_Work item_
Which lines below contain the word "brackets"? Copy each of them.
============
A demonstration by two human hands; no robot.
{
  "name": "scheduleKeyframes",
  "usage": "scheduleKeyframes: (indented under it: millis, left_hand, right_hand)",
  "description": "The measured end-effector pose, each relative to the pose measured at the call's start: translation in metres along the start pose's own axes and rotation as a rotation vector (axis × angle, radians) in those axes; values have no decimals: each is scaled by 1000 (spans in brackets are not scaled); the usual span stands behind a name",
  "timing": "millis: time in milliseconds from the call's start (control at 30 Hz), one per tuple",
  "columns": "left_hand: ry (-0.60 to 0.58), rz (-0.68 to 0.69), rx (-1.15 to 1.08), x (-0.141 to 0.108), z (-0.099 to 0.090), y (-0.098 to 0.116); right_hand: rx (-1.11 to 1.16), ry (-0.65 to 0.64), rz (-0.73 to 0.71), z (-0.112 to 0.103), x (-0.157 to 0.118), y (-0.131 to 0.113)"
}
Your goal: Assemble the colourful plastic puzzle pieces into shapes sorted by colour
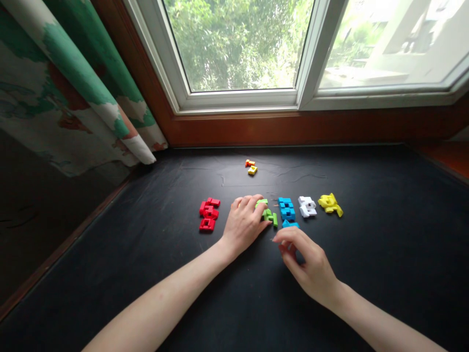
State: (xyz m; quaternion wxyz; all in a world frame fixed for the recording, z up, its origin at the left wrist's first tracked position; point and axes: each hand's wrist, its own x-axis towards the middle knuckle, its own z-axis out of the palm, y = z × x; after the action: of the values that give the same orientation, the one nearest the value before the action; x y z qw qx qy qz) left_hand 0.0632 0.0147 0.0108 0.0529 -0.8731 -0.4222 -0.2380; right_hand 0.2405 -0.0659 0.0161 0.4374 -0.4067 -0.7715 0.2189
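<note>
My left hand [244,220] lies palm down, its fingers stretched over a group of green plastic blocks [269,215] and its thumb along their near side. Part of the green group is hidden under the fingers. Just in front of the blue blocks [286,209], my right hand [306,256] hovers with bent, parted fingers and nothing visible in them. Its index finger is close to a separate blue piece [290,224]. Left of my left hand are several red blocks [209,211]. White blocks [307,207] and yellow blocks [330,204] sit to the right of the blue ones.
Farther back on the black tabletop [146,274] lie a small orange piece [249,163] and a yellow-orange piece [252,170]. A window with a white frame [238,101] rises behind the table. A patterned curtain [91,98] hangs at the left.
</note>
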Motion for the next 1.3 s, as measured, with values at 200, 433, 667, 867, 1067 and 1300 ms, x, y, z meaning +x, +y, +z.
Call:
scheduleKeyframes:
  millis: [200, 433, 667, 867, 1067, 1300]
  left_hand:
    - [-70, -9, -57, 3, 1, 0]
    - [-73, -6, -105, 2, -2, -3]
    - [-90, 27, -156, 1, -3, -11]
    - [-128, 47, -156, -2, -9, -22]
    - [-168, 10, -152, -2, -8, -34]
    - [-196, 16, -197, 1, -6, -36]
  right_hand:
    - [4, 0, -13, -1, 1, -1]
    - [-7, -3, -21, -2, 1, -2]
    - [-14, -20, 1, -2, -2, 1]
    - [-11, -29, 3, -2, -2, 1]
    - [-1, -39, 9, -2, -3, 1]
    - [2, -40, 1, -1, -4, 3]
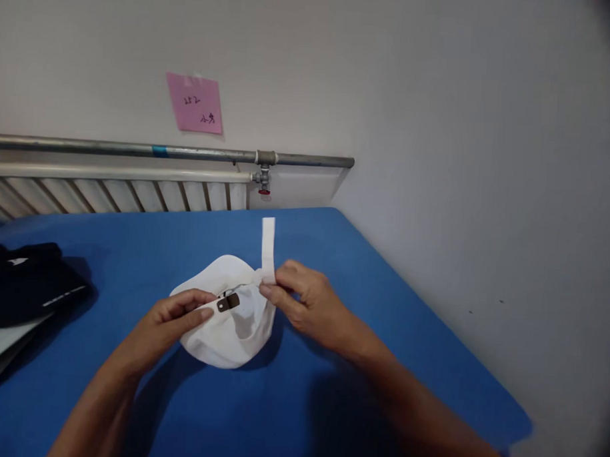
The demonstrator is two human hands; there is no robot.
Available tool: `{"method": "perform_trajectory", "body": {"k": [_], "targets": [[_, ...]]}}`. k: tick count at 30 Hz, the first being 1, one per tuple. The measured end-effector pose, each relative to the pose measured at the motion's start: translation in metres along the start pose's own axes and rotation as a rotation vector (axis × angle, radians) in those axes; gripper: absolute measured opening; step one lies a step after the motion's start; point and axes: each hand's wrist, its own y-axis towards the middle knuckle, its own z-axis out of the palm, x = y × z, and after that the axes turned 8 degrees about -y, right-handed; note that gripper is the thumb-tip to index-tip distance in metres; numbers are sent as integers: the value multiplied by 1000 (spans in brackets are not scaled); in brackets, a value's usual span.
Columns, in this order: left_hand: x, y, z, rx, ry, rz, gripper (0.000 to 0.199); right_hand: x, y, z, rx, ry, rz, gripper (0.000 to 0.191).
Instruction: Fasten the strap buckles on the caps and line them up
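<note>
A white cap (221, 339) is between my hands, just over the blue table. My left hand (179, 317) pinches the cap's edge beside a dark metal buckle (228, 302). On the other side, my right hand (305, 298) grips the base of the white strap (268, 244), whose free end sticks upward. The strap's end is out of the buckle. Part of the cap's inside shows between the two hands.
The blue table (381, 338) meets the wall on the right. Dark folded clothing or caps (27, 285) lie at the left. Behind the table are a radiator (111, 194), a metal pipe (207, 155) and a pink note (195, 105).
</note>
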Motion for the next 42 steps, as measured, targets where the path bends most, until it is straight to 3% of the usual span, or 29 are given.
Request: {"method": "perform_trajectory", "body": {"k": [1,3,7,10,19,26,30,34,42], "targets": [[-1,-1,-2,-37,-44,-14,28,6,6,-4,-31,-51,-67,21],[-2,-3,-6,-78,-98,-49,31,14,17,-4,-63,71,-119,14],[-3,-5,-15,-13,-54,-118,28,13,33,19,-19,647,62,15],[-2,-4,-18,36,-21,-75,20,6,38,33,100,810,172,14],[-2,-2,-13,65,-210,-29,19,-7,35,30,339,723,425,10],[-1,-1,-14,-17,-272,-42,23,-7,30,37,329,666,388,23],[-1,-2,-13,32,-265,1,17,-7,28,41,373,598,379,21],[-1,-2,-10,87,-226,37,15,-11,25,56,304,564,438,19],[-1,1,-5,67,-218,39,17,-13,22,80,293,722,381,16]]}}
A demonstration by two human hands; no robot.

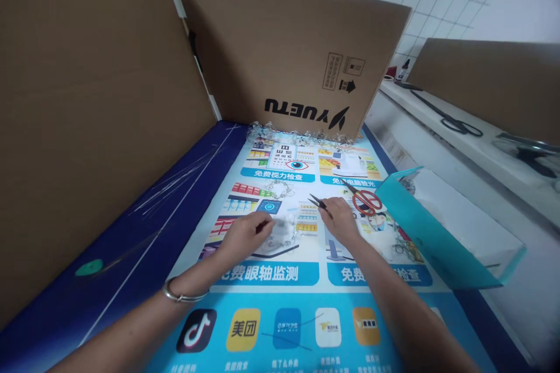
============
_Answer below_
  "description": "The measured end-effector pose, each relative to the pose measured at the call's start: translation in metres along the start pose's own axes and rotation as a rotation vector (axis × angle, radians) in those axes; values have no decimals: each is scaled by 1000 (spans in brackets are not scaled); the usual span stands behind a name",
Available tool: `{"method": "perform_trajectory", "body": {"k": [_], "targets": [[_, ...]]}}`. k: tick count at 30 Hz, the first being 1, one per tuple. The measured end-effector pose, each relative to the pose measured at the motion's start: translation in metres along the start pose's own axes and rotation as a rotation vector (axis × angle, radians) in those axes; gripper: absolute measured opening; step one lies a step after the motion's start; point and axes: each hand's wrist, its own y-axis towards the middle knuckle, its own z-axis out of the palm, x = y × z, and after that the axes turned 8 degrees about -y, right-handed; note that gripper is the thumb-tip to index-tip distance in metres; numbers are sent as integers: the value multiplied by 1000 (spans in brackets are not scaled); in brackets, a value's usual span.

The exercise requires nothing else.